Una bomba sanitaria rischia di esplodere in Veneto. Stando alla previsione della Federazione dei Medici di Famiglia entro il 2023 saranno quasi 1,5 milioni i veneti che correranno il rischio di trovarsi senza il proprio medico.
Quasi 1600 medici appenderanno il camice bianco tra sette anni in Veneto, mentre nel contempo i giovani si trovano a battagliare con le difficoltà burocratiche per accedere alla professione. Questo il dato diffuso al congresso nazionale della Fimmg: “Se in passato un medico andava in pensione a 70 anni, ora lo fa intorno ai 67 – ha reso pubblico Vincenzo Pomo coordinatore della Sisac, l’organismo che contratta i rinnovi delle convenzioni mediche”.
E non è difficile crederlo visto che un giovane e aspirante chirurgo o ortopedico può contare su una retribuzione mensile di 1700 euro, contro i risicati 800 euro che prenderebbe un borsista desideroso di diventare un medico di famiglia.
Calano i medici, ma i pazienti restano, il tutto frutto di un gioco matematico semplice. Seppur a numero chiuso, le università formano gli specialisti ricevendo lauti finanziamenti, mentre la formazione del futuro medico di base è a carico della Regione.
Per il triennio 2016/2019 nel bando della regione Veneto erano previsti 50 posti per la formazione, che hanno attirato 502 laureati richiedenti, scremati successivamente con la prova sostenuta a settembre fino ad arrivare alla graduatoria finale.

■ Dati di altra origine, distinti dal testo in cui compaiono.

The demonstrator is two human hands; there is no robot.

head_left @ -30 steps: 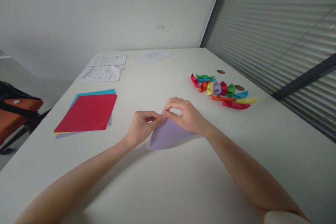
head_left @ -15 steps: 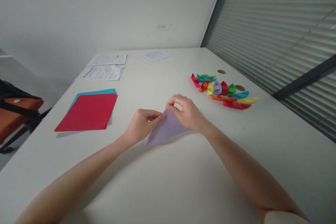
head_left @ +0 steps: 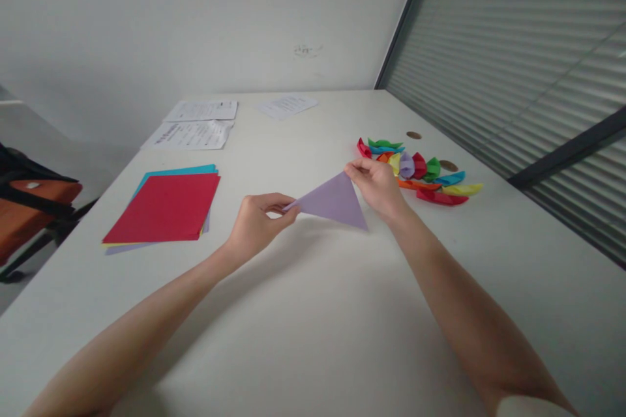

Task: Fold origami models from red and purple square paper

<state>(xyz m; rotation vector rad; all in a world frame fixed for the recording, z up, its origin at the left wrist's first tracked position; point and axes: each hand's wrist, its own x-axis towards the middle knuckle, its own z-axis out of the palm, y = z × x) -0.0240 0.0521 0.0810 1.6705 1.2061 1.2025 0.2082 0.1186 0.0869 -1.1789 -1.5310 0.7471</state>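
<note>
A sheet of purple origami paper [head_left: 335, 202], folded into a triangle, is held between both hands above the white table [head_left: 313, 332]. My left hand [head_left: 261, 221] pinches its left corner between thumb and fingers. At the upper right corner, my right hand [head_left: 376, 186] grips the paper the same way. One corner hangs down to the right, below my right hand. Just beyond that hand lies a group of small folded paper pieces in several colours, among them a yellow one [head_left: 462, 189] and a green one [head_left: 432, 169].
To the left lies a stack of coloured paper with a red sheet [head_left: 163, 208] on top. Printed pages [head_left: 193, 135] lie at the back left, another page [head_left: 287, 106] at the back. An orange chair [head_left: 42, 199] stands left of the table. Window blinds [head_left: 508, 65] line the right side.
The purple paper has turned, its right corner now raised. My right hand has moved right and slightly up, away from my left hand, which has shifted slightly left.
</note>
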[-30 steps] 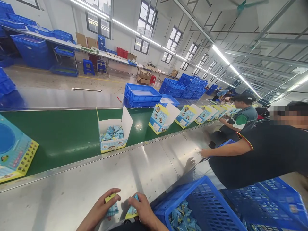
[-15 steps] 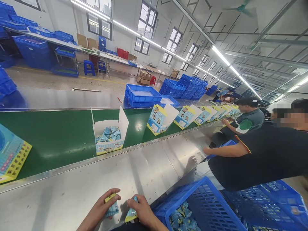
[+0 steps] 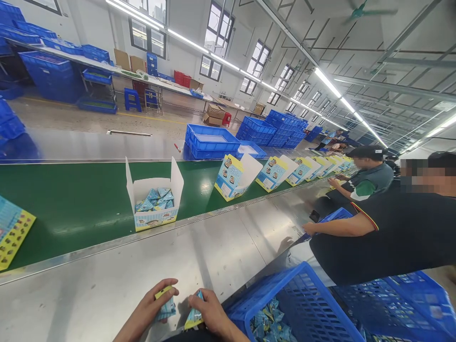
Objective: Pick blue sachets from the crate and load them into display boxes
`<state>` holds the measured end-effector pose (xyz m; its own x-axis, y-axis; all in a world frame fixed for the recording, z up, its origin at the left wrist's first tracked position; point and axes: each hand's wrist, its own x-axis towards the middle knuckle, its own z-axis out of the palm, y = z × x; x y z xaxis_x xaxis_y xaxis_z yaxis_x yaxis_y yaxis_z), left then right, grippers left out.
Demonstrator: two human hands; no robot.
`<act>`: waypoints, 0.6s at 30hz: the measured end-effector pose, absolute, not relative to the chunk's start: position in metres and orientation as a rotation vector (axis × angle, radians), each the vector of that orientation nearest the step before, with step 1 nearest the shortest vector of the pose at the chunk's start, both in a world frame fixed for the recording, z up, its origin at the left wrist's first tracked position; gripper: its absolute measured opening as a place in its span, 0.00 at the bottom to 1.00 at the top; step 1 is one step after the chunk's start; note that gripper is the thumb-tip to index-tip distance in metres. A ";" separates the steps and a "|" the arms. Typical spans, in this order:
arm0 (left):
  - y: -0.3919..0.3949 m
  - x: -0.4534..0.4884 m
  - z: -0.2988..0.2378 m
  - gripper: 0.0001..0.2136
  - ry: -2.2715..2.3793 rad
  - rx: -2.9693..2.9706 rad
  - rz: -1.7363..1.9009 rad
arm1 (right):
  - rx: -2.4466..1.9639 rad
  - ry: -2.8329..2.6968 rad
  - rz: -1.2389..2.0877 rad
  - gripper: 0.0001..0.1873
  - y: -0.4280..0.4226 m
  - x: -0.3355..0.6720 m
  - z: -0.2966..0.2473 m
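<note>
At the bottom edge, my left hand (image 3: 151, 308) grips a small blue and yellow packet (image 3: 166, 307) on the steel ledge (image 3: 117, 280). My right hand (image 3: 210, 311) holds a second such packet (image 3: 194, 316) beside it. On the green conveyor belt (image 3: 81, 199) stands an open white box (image 3: 155, 199) with several blue packets inside, just beyond the ledge in front of me. A blue basket (image 3: 302, 304) holding more packets sits right of my right hand.
More open printed boxes (image 3: 235, 176) stand in a row along the belt to the right. A printed box (image 3: 12, 228) leaves at the left edge. A co-worker in black (image 3: 392, 232) leans on the ledge at right, another (image 3: 363, 178) behind. Blue crates (image 3: 210, 140) sit beyond the belt.
The boxes on the belt have drifted left; the open white box moved a little left and the printed box at far left is sliding out of view. My hands stayed put.
</note>
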<state>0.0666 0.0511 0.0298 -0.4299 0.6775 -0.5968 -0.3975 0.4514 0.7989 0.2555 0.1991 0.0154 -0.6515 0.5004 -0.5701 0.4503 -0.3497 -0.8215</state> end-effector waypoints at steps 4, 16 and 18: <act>0.053 0.067 0.030 0.48 1.607 0.249 1.218 | -1.325 -1.754 2.171 0.24 0.201 0.258 0.010; 0.058 0.061 0.006 0.52 1.616 0.216 1.230 | -1.322 -1.726 2.189 0.14 0.207 0.255 0.012; 0.059 0.059 -0.001 0.52 1.625 0.210 1.238 | -1.323 -1.684 2.209 0.15 0.207 0.252 0.012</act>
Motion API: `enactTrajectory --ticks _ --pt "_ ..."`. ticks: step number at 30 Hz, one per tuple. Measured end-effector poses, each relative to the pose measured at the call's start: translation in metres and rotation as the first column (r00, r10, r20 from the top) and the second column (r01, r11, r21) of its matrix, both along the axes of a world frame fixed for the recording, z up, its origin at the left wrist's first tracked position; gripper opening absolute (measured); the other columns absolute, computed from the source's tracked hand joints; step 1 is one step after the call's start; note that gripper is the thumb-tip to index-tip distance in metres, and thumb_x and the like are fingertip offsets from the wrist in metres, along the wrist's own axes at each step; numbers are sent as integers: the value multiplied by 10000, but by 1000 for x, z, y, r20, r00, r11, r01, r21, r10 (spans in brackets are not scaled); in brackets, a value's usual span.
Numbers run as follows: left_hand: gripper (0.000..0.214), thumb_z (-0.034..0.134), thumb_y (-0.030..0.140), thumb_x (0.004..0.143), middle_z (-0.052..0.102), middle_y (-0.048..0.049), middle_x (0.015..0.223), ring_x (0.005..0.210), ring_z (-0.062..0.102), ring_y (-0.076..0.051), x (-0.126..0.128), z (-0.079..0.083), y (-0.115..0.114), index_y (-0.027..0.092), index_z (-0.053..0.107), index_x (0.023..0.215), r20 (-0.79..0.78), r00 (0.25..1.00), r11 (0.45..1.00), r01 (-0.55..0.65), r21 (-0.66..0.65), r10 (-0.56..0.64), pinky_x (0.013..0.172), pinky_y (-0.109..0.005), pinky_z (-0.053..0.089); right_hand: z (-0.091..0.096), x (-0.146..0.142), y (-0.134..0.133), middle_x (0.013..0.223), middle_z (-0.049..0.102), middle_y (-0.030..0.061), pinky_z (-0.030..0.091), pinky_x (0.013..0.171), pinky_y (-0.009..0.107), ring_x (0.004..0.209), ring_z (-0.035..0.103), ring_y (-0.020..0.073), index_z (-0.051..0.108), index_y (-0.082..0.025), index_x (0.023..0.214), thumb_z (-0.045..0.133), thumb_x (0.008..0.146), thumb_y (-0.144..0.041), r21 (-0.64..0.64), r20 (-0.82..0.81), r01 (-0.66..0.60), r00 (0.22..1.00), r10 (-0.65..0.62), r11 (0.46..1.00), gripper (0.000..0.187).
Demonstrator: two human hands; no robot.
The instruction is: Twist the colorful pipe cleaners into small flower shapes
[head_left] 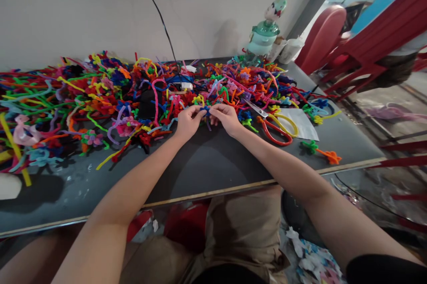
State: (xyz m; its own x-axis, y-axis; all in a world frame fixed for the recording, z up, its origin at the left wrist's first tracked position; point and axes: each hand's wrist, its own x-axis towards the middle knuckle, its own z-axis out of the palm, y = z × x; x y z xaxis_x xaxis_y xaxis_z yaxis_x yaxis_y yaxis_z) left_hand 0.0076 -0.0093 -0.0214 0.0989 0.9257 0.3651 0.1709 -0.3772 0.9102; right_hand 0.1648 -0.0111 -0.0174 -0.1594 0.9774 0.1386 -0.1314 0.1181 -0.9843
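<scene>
Both hands meet over the table, at the front edge of a big heap of bright pipe cleaners (100, 93). My left hand (189, 122) pinches a small dark blue pipe cleaner piece (205, 110) from the left. From the right, the fingertips of my right hand (225, 118) close on the same blue piece. Its exact shape is partly hidden by my fingers. Just right of my right hand lie scissors with one red and one yellow handle loop (276, 130), blades pointing into the heap.
A white packet (296, 123) lies beside the scissors, near an orange pipe cleaner flower (332, 157). A green bottle with a figure on top (263, 35) and white cups (291, 50) stand at the back right. Red chairs (322, 35) are beyond the table. A black cable (160, 13) hangs down.
</scene>
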Motion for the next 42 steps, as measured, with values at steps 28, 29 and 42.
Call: enactTrajectory --ticks 28,29,42 --pt "191 720 249 775 692 -6 698 606 636 -123 0 1 -1 162 667 937 2 1000 994 12 -109 -12 639 -259 536 -5 3 2 672 653 19 483 543 251 601 602 123 674 -167 807 674 757 -526 145 226 179 952 -208 973 362" --pt "162 727 271 770 695 -13 710 628 641 -127 0 1 -1 163 672 877 -1 1000 995 7 -100 -7 644 -260 535 -4 4 3 647 643 15 465 504 239 583 601 123 668 -167 812 669 757 -537 114 224 175 954 -197 978 375" --pt "124 577 290 886 635 -9 698 643 590 -129 2 0 3 178 621 859 -78 994 997 70 -37 -73 669 -267 507 -1 3 3 553 618 -14 404 398 192 493 581 96 671 -170 760 742 670 -555 27 123 140 982 -142 990 401"
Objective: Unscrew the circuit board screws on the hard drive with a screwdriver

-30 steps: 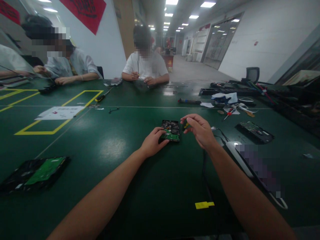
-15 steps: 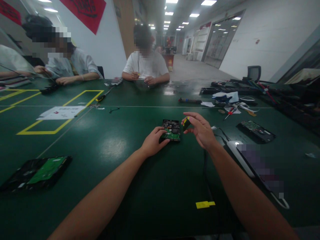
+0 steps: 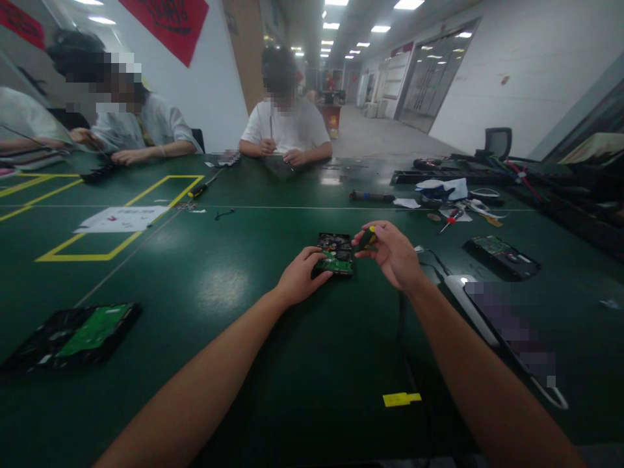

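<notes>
A small hard drive (image 3: 335,252) with a green circuit board facing up lies on the green table (image 3: 253,312) in front of me. My left hand (image 3: 298,279) rests on its near left corner, fingers curled against its edge. My right hand (image 3: 390,253) is closed in a pinch on a screwdriver (image 3: 366,239) with a black and yellow handle, held just right of the drive with the tip toward it.
A second hard drive (image 3: 73,335) lies at the near left, a third drive (image 3: 502,250) at the right. A white device with a cable (image 3: 468,299) sits beside my right forearm. Tools and rags (image 3: 448,195) clutter the far right. Three people sit across the table. A yellow tag (image 3: 400,398) lies near me.
My right hand has closed more tightly on the screwdriver handle and tilted it toward the drive. The left hand has stayed on the drive.
</notes>
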Tool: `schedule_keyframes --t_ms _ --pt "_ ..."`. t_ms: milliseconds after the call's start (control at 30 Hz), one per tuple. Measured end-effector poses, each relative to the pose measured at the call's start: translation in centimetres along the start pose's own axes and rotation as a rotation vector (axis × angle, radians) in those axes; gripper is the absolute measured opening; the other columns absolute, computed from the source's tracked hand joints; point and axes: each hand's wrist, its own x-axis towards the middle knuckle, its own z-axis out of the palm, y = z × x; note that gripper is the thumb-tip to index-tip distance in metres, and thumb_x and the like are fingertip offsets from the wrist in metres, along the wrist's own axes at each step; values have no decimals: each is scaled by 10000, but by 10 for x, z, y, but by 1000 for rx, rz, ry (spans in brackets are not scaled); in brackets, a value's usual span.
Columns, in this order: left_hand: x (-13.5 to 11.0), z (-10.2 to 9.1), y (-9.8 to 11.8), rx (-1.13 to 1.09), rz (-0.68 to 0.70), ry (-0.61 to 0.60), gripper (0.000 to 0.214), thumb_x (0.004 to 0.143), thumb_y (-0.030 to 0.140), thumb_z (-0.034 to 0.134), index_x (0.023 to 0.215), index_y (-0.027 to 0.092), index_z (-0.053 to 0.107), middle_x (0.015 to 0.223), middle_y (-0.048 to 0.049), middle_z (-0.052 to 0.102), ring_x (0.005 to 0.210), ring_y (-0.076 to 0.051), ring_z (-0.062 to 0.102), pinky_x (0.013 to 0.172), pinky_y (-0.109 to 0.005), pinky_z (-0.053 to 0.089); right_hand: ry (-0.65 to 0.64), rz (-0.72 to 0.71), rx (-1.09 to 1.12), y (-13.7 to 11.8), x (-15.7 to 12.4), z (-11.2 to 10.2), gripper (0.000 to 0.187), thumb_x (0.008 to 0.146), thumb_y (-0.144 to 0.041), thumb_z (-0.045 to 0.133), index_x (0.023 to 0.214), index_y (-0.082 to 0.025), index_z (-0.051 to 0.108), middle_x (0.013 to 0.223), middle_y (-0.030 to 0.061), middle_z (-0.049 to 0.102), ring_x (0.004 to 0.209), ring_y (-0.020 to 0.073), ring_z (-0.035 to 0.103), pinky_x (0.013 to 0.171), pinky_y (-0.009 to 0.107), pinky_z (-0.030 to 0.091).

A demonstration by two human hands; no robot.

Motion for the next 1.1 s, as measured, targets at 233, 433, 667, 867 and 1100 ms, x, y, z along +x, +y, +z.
schedule_keyframes --t_ms 233,433,667,867,1100 --pt "0 0 0 -10 2 4 432 888 443 631 1265 238 589 1374 -105 512 1244 -272 552 1039 -459 495 9 -31 -91 -1 1 0 238 922 -406 576 1081 -270 689 971 51 641 935 213 618 631 316 562" --pt "0 -2 2 -17 1 0 428 886 443 635 1258 237 591 1368 -107 516 1238 -278 556 1033 -467 500 -9 1 -13 0 -1 -1 224 936 -435 536 1005 -256 653 1039 65 677 973 230 643 716 369 577" --pt "0 -2 2 -12 8 7 418 887 440 634 1248 233 592 1361 -105 517 1233 -273 560 1052 -460 489 5 3 -50 2 -2 2 189 920 -401 591 1061 -284 642 969 36 664 937 219 635 675 355 582" --pt "0 0 0 -4 2 10 432 885 434 640 1264 236 588 1368 -103 513 1240 -276 555 1038 -459 500 3 -12 -126 1 0 1 250 918 -417 575 1069 -267 706 969 49 639 947 218 606 638 319 565" --pt "1 -1 0 -5 8 3 438 887 443 635 1267 232 584 1368 -102 516 1226 -266 561 1040 -448 501 -11 11 -19 1 -3 -1 240 947 -449 538 1010 -254 663 994 60 682 959 232 646 764 401 582"
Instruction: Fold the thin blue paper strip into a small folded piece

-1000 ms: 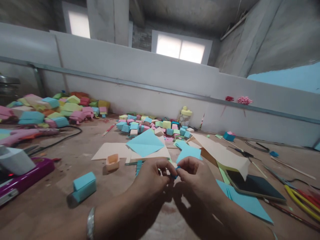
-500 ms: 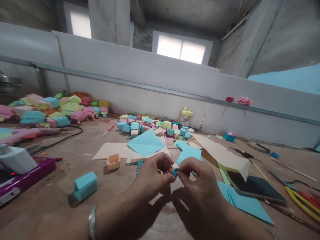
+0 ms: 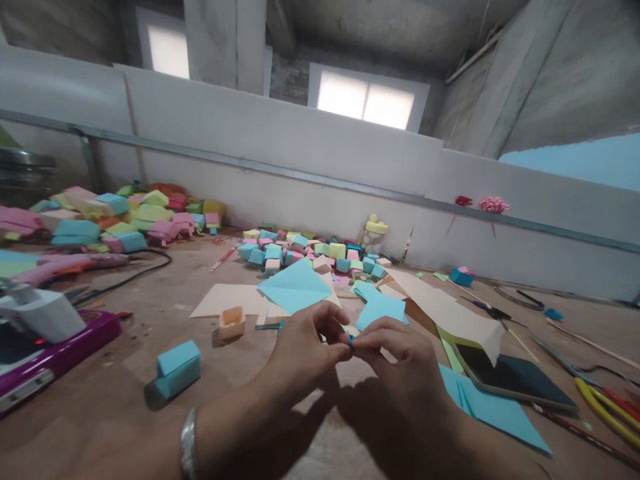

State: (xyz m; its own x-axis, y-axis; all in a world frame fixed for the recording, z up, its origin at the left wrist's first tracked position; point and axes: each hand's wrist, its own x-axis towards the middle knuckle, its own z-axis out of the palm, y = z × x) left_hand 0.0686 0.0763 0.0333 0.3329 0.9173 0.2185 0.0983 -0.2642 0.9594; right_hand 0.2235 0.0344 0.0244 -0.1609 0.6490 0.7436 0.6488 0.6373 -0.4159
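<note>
my left hand and my right hand meet fingertip to fingertip just above the table, both pinching a tiny blue paper piece between thumbs and forefingers; only a sliver of it shows between my fingers. a silver bangle sits on my left wrist. to the left of my hands a closed blue paper box rests on the table, and a little further on stands a small open peach paper box; i cannot tell whether anything is in it. at the far left edge lies a purple device with a white object on top. to the right, flat blue paper sheets lie beside a dark tablet, with peach sheets partly over it. beyond my hands a folded blue sheet lies on peach paper. further back a heap of small coloured paper boxes is spread out, and next to it a clear jar with a yellow lid, its contents too small to make out. a bigger pile of larger paper boxes is stacked at the far left, against the white wall.
</note>
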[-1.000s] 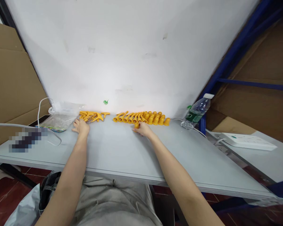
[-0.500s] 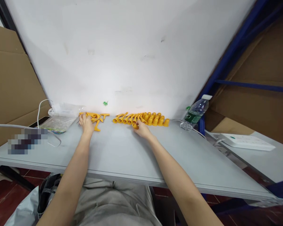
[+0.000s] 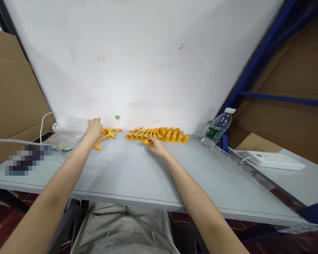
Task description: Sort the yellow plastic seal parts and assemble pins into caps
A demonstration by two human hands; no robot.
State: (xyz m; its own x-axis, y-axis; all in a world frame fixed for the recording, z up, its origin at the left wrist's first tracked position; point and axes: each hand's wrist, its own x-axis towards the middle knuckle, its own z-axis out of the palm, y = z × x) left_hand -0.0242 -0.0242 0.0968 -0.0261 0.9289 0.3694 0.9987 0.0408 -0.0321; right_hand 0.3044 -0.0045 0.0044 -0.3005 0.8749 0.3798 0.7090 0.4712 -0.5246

Numeri che appaiono risicati o non sufficienti a garantire la copertura dell’assistenza sanitaria di base, o come fa intendere Silvestro Scotti vicesegretario nazionale vicario della Fimmg “Ci stanno portando in un sistema dove si pensa di limitare le prescrizioni producendo notevoli risparmi – conclude Scotti – Qualcuno nella stanza dei bottoni vuole un modello di cure territoriali senza medici di famiglia?”.